What you are asked to do - What is needed is an exact copy of the whole listing below, with no pictures.

Exercise data -
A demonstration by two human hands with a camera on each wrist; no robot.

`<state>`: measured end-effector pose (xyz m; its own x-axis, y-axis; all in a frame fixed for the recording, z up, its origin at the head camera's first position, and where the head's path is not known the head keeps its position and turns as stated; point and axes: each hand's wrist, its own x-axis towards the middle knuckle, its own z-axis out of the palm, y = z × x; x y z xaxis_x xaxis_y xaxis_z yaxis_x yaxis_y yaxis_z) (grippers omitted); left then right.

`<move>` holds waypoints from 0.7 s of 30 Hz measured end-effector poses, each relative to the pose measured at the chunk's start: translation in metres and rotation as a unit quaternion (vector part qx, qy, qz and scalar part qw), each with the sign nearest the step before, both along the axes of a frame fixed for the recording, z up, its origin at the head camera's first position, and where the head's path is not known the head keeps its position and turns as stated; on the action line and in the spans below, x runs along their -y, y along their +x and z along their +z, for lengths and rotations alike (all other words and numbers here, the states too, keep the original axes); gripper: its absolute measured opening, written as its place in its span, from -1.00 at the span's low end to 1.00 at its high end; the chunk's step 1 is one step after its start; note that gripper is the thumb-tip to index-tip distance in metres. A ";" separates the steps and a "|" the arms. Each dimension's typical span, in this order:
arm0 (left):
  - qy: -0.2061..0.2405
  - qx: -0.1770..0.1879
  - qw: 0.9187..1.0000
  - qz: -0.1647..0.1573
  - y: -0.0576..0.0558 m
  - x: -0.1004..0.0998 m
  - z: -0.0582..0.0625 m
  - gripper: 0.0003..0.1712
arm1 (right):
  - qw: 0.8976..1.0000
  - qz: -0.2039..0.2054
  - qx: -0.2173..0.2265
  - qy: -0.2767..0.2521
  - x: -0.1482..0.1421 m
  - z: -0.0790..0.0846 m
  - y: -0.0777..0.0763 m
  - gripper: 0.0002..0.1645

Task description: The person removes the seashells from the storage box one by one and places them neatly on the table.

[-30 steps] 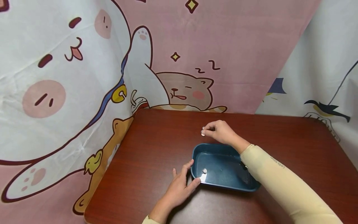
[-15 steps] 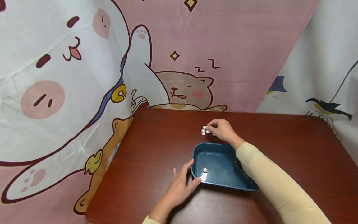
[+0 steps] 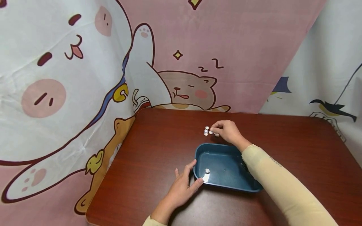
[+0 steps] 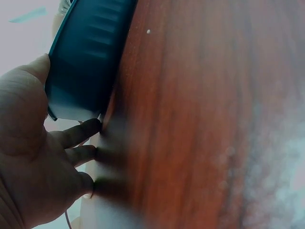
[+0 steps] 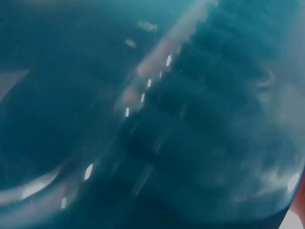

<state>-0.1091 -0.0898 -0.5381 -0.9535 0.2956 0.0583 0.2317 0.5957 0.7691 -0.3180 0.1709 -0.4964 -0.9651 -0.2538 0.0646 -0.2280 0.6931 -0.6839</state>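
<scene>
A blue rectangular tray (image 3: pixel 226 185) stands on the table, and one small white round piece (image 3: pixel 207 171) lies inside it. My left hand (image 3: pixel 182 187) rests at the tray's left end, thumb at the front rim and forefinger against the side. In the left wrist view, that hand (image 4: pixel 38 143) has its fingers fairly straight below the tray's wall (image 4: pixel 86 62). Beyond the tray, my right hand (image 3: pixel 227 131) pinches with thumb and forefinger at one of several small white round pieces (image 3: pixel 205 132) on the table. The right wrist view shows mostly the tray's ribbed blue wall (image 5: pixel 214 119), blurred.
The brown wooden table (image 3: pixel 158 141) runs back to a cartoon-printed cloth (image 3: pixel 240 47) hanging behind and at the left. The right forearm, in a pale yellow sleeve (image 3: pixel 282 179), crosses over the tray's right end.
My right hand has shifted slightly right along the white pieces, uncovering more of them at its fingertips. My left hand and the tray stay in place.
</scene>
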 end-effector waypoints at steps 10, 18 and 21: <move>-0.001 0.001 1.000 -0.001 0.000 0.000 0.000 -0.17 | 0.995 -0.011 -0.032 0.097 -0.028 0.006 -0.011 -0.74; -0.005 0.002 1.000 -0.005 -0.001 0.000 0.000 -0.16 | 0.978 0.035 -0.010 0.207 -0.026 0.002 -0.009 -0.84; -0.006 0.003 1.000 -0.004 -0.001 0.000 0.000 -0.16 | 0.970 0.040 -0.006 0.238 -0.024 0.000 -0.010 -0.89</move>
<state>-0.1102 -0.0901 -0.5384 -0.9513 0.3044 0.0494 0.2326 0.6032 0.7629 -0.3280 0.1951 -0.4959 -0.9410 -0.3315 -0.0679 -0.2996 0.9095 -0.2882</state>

Expected answer -
A demonstration by two human hands with a camera on each wrist; no robot.

`<state>`: measured end-effector pose (xyz m; its own x-axis, y-axis; all in a frame fixed for the recording, z up, its origin at the head camera's first position, and where the head's path is not known the head keeps its position and turns as stated; point and axes: each hand's wrist, its own x-axis towards the middle knuckle, its own z-axis out of the palm, y = z × x; x y z xaxis_x xaxis_y xaxis_z yaxis_x yaxis_y yaxis_z) (grippers omitted); left then right.

`<move>` holds waypoints from 0.7 s of 30 Hz measured end-effector poses, each relative to the pose measured at the chunk's start: translation in metres and rotation as a unit quaternion (vector part qx, qy, qz and scalar part qw), each with the sign nearest the step before, both along the axes of a frame fixed for the recording, z up, its origin at the head camera's first position, and where the head's path is not known the head keeps its position and turns as stated; on the action line and in the spans below, x runs along their -y, y along their +x and z along their +z, for lengths and rotations alike (all other words and numbers here, the states too, keep the original axes); gripper: its absolute measured opening, written as its place in its span, from -1.00 at the span's low end to 1.00 at its high end; the chunk's step 1 is one step after its start; note that gripper is the thumb-tip to index-tip distance in metres. A ";" separates the steps and a "|" the arms. Each dimension's typical span, in this order:
arm0 (left):
  - qy: -0.2061..0.2405
  - qx: -0.1770..0.1879
  - qw: 0.9187..1.0000
  - qz: -0.1647..0.1573
  - y: -0.0576..0.0558 m
  - x: -0.1004..0.0998 m
  - z: -0.0582..0.0625 m
  - gripper: 0.0003..0.1712
arm1 (right):
  - qw: 0.8976..1.0000
  - qz: -0.2039..0.2054
  - qx: -0.2173..0.2265
  - qy: -0.2767..0.2521
  - x: -0.1482..0.1421 m
  - z: -0.0790..0.0846 m
  - y: -0.0777..0.0763 m
  - gripper: 0.0002..0.1645

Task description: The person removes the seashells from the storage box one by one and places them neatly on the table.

[-30 steps] 
[-15 steps] 
[+0 steps] 
[+0 steps] 
[+0 steps] 

<state>-0.1091 -0.0898 -0.5381 -0.9535 0.2956 0.0583 0.2317 0.5957 0.7691 -0.3180 0.1709 -0.4964 -0.9651 -0.2538 0.0646 -0.2280 0.6931 -0.6839</state>
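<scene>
A blue rectangular tray (image 3: pixel 226 185) stands on the table, and one small white round piece (image 3: pixel 207 171) lies inside it. My left hand (image 3: pixel 182 187) rests at the tray's left end, thumb at the front rim and forefinger against the side. In the left wrist view, that hand (image 4: pixel 38 143) has its fingers fairly straight below the tray's wall (image 4: pixel 86 62). Beyond the tray, my right hand (image 3: pixel 227 131) pinches with thumb and forefinger at one of several small white round pieces (image 3: pixel 205 132) on the table. The right wrist view shows mostly the tray's ribbed blue wall (image 5: pixel 214 119), blurred.
The brown wooden table (image 3: pixel 158 141) runs back to a cartoon-printed cloth (image 3: pixel 240 47) hanging behind and at the left. The right forearm, in a pale yellow sleeve (image 3: pixel 282 179), crosses over the tray's right end.
My right hand has shifted slightly right along the white pieces, uncovering more of them at its fingertips. My left hand and the tray stay in place.
</scene>
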 end-effector waypoints at steps 10, 18 and 21: <move>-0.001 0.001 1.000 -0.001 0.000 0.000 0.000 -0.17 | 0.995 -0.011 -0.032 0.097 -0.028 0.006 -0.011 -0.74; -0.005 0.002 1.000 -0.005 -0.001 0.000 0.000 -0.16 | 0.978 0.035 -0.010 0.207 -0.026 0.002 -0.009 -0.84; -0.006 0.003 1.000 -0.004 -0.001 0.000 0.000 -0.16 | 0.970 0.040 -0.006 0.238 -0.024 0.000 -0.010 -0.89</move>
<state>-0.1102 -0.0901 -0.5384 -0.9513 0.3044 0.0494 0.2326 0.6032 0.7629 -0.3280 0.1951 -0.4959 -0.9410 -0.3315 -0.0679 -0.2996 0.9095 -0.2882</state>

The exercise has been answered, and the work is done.